New public-employee strategy?

New attention is being focused on public-employee strikes as the result of the federal air traffic controllers' walkout and threatened teacher strikes in Boston, Philadelphia, and other cities, Monitor labor correspondent Ed Townsend reports.

Sensing a growing public resentment, public employee union leaders appear to be warming up to the idea of binding arbitration of contract disputes as an alternative to walkouts.

The Public Service Research Council says legislators are having second thoughts about state laws that sanction public employee bargaining. Eleven states have moved to repeal bargaining laws because they appear to encourage job actions or strikes, the council says.

Most state bargaining statutes were enacted in the 1960s and early '70s to allow public employees the right to join unions and bargain collectively. With the rise of union membership -- unions represented one-third of the federal workers in 1979 -- public employee strikes have also increased, Census Bureau data indicate.
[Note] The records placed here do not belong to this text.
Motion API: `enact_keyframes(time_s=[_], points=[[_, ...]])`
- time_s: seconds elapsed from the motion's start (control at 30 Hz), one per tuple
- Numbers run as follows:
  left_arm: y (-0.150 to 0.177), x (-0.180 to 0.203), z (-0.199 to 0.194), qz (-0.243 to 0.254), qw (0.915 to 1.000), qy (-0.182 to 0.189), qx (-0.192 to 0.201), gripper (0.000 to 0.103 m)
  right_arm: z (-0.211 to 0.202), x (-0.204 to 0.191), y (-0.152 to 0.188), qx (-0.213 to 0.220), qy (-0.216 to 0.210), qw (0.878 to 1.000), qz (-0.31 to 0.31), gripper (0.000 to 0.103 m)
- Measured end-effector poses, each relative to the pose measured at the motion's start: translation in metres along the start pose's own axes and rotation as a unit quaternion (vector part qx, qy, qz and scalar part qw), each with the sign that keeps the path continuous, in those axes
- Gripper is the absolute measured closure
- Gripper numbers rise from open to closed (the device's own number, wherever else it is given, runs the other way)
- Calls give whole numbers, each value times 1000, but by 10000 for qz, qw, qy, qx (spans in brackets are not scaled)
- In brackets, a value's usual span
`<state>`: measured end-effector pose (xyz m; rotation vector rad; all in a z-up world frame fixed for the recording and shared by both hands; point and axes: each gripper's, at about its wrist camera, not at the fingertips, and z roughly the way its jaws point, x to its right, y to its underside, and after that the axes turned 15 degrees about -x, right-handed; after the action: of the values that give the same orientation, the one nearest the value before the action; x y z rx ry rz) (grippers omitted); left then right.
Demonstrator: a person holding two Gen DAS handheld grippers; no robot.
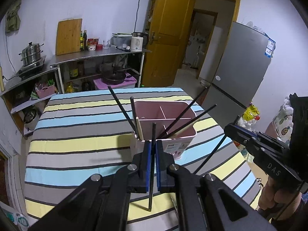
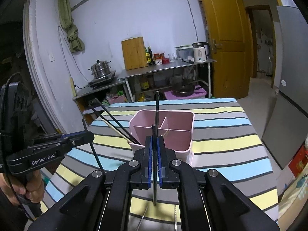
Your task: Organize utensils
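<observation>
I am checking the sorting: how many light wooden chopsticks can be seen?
2. Both stand in the pink holder: one light wooden chopstick leans at its near left corner, the other leans to the right. More may be hidden inside.

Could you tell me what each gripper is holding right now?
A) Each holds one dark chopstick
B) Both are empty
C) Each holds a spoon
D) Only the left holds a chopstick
A: the left gripper is shut on a dark chopstick between its blue pads, and the right gripper is shut on another dark chopstick, both in front of the pink utensil holder.
</observation>
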<state>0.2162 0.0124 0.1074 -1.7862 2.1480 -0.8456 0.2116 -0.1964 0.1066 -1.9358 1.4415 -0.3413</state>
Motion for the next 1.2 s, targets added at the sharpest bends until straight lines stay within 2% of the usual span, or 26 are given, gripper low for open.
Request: enact_keyframes(time_s=[0.3,0.63,0.9,1.2], points=[[20,11,-17,127,9999,-52,40,98,-14,-2,15,-72,73,9999,-107,99],[34,18,-31,225,9996,-94,-144,98,-28,-1,26,-177,134,9995,-204,99],[31,17,-35,143,9998,-35,-123,98,-37,-5,24,19,74,9998,-206,99],[13,17,-53,102,9998,90,146,98,-53,-7,8,419,-19,9989,-209,99]])
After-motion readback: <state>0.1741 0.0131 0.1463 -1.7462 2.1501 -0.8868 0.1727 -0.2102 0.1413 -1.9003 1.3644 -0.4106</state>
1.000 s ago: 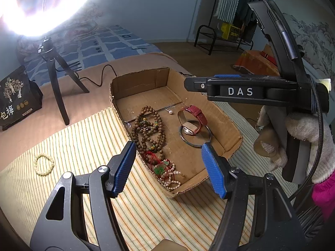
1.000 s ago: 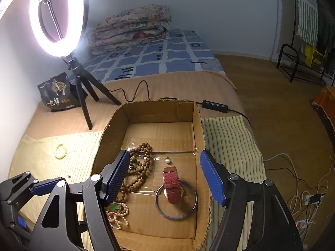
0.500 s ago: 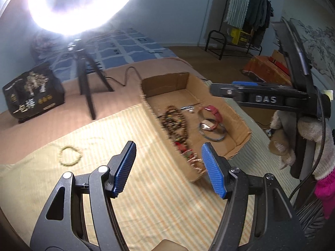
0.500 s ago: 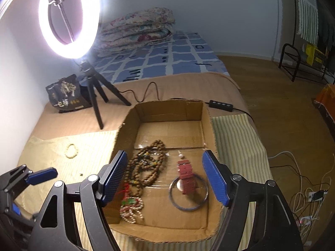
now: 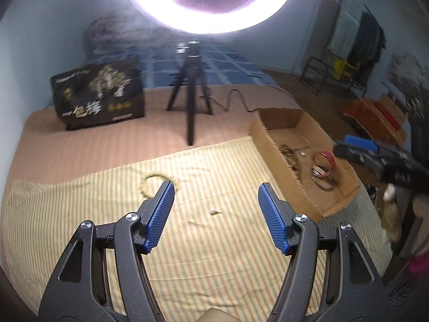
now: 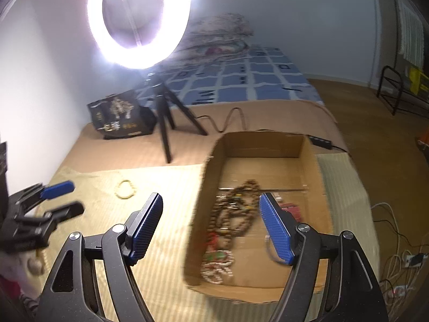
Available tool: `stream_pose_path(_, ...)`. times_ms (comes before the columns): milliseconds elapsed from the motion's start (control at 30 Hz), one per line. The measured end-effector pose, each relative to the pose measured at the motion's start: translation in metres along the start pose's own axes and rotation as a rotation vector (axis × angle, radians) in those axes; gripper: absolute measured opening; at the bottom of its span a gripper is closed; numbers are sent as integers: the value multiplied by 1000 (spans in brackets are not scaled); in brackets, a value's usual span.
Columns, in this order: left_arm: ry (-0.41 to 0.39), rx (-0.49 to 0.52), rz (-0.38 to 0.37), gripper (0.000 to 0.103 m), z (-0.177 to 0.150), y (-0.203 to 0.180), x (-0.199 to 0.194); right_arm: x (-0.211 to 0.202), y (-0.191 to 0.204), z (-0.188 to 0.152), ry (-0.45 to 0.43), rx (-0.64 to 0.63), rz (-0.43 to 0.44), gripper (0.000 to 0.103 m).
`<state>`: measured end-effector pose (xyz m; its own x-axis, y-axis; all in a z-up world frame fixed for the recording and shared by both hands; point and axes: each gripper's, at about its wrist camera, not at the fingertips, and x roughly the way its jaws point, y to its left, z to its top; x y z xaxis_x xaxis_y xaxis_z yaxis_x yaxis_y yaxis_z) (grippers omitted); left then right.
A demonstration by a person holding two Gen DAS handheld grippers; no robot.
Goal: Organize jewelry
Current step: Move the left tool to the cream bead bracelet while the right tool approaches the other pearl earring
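Note:
A pale bead bracelet (image 5: 153, 180) lies on the striped cloth (image 5: 214, 263); it also shows in the right wrist view (image 6: 125, 189). My left gripper (image 5: 215, 196) is open and empty above the cloth, just right of the bracelet. A small pale piece (image 5: 214, 211) lies on the cloth between its fingers. The cardboard box (image 6: 211, 177) holds brown bead strands (image 6: 238, 212), a red and green beaded piece (image 6: 217, 260) and a red watch (image 5: 328, 158). My right gripper (image 6: 210, 204) is open and empty over the box's left wall.
A ring light on a black tripod (image 5: 191, 107) stands behind the cloth, with its cable (image 6: 230, 119) trailing to the box. A black snack bag (image 5: 97, 94) stands at the back left. The bed edge and floor cables (image 6: 396, 244) lie to the right.
Both grippers have swung left, away from the box. The left one now faces the cloth and the bracelet. The right one has shifted to the box's left wall. Both stay open.

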<state>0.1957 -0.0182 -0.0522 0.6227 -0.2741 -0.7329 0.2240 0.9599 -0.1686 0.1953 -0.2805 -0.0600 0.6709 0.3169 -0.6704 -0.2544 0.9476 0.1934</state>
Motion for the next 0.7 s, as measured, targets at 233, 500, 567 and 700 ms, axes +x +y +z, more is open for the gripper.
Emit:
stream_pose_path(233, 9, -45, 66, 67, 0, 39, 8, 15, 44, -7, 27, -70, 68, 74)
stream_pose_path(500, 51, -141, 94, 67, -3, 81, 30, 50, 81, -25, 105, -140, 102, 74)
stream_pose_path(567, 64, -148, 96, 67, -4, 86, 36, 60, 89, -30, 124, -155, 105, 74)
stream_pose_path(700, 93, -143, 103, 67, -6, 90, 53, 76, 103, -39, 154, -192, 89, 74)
Meanwhile, advocates of public employee bargaining and strikes have been encouraged by a recent court victory in West Virginia, which has no state law covering strikes by public workers. The state's highest court dismissed a damage suit brought by Fairmont, W.Va., against the union representing striking nurses at a municipal hospital, ruling against the argument that a strike in the public sector is a form of outlawed conduct.